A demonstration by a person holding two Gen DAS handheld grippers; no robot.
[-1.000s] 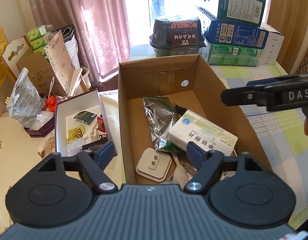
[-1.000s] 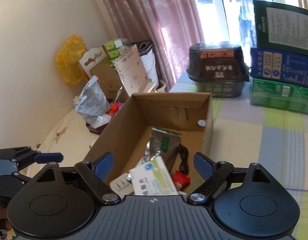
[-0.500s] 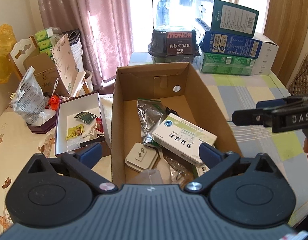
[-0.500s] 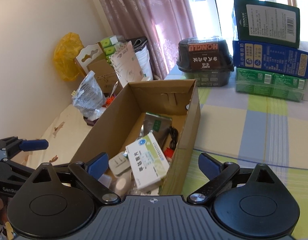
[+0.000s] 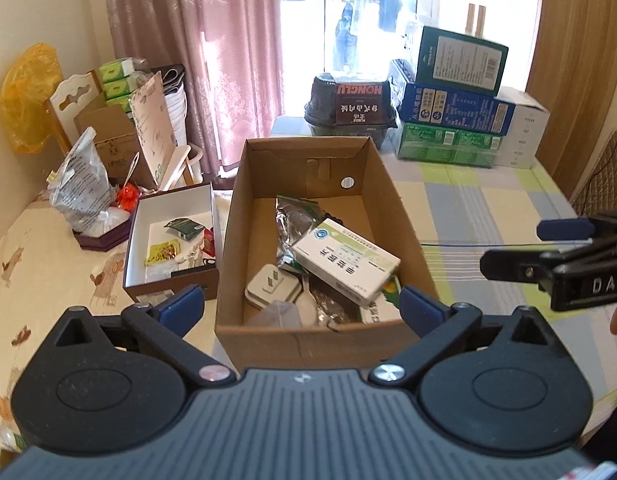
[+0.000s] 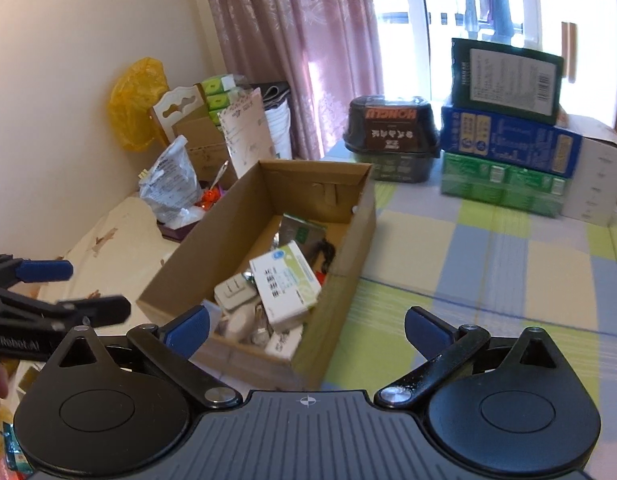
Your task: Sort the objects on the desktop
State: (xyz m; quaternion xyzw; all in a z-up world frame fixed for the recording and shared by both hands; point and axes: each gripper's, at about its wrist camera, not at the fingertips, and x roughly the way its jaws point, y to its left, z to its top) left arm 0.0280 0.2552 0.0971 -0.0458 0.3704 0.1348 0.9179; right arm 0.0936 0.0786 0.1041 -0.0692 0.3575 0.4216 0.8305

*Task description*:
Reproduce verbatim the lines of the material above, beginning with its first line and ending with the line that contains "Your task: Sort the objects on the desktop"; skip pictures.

*Result of the exercise*:
A demonstration by a person holding two Gen DAS handheld grippers; no robot.
[-1.000s] 
[-1.000s] 
[-0.500s] 
[-0.500s] 
[+0.000s] 
[+0.000s] 
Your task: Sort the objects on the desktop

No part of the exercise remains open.